Business confidence at highest for a year

Third of firms say workers lack basic skills

Business confidence reached its highest level since May last year as bosses become more optimistic about the wider economy, a new survey has found.

Confidence reached 33 per cent on the monthly index this month, up from 32 per cent in March, the latest monthly sentiment index by Lloyds Bank showed.

The survey of businesses between April 3 and 16 found that overall economic optimism rose by five points to 28 per cent, which is also close to a one-year high. The increase follows an 11-point rise in March as businesses benefit from a fall in wholesale gas prices, better-than-expected consumer spending and an improvement in economic forecasts for growth.

A majority of businesses expect to increase their prices in the coming year, with 61 per cent of respondents to the survey planning to do so.

Nearly half, or 47 per cent, of businesses are looking to recruit, marking the fifth consecutive month that anticipated staffing levels have increased.

Pay growth hit its highest level in seven months, with 27 per cent of businesses expecting to increase wages by at least 3 per cent.

Paul Gordon, managing director of relationship management, business and commercial banking at Lloyds, said: “It is great to see business confidence continuing to increase, hitting a near one-year high. Hiring intentions have also shown improvement since the start of the year, now sitting significantly higher than pre-lockdown levels. This is an encouraging sign of investment intent, but that could be tempered by wage inflation pressures and a hot employment market.”

Meanwhile, the latest forecast from PwC estimates that the UK will grow by 0.1 per cent this year before returning to 1 per cent growth by the end of next year. The accountant is among a number of prominent forecasters that believe Britain will avoid a recession this year, including the Bank of England and the Office for Budget Responsibility. Gross domestic product, the key measure of the size of the economy, will rise by 1.6 per cent by the end of 2025, PwC said.

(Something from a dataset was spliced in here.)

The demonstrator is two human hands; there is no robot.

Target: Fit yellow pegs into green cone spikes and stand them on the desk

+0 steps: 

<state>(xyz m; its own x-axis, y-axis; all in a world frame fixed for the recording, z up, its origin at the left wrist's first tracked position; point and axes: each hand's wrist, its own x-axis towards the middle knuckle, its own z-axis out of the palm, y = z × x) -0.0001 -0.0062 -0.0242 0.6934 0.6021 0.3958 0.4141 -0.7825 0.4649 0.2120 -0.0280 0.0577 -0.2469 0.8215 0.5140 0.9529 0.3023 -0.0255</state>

GDP stagnated in February after rising by 0.4 per cent in January. Falls in services and production output in February were offset by growth in construction work.

Forecasters expected the longest recession since the financial crisis after inflation hit a 41-year high of 11.1 per cent last October, but the economy has proved more robust than many had projected. Barret Kupelian, senior economist at PwC, said: “Our analysis suggests the UK has very much passed through the eye of the inflationary storm compared with last year, and is showing signs of a return to some sort of normality this year.” He added that prices at the end of next year are expected to be 20 per cent higher than they were at the start of 2021.

“What is important, as the immediate inflation pressures abate, is to look seriously at the structural issues facing UK productivity,” Kupelian said.

“In particular, tackling the UK’s relatively high levels of labour inactivity across over-50s could provide a notable increase in growth in a relatively short period of time.”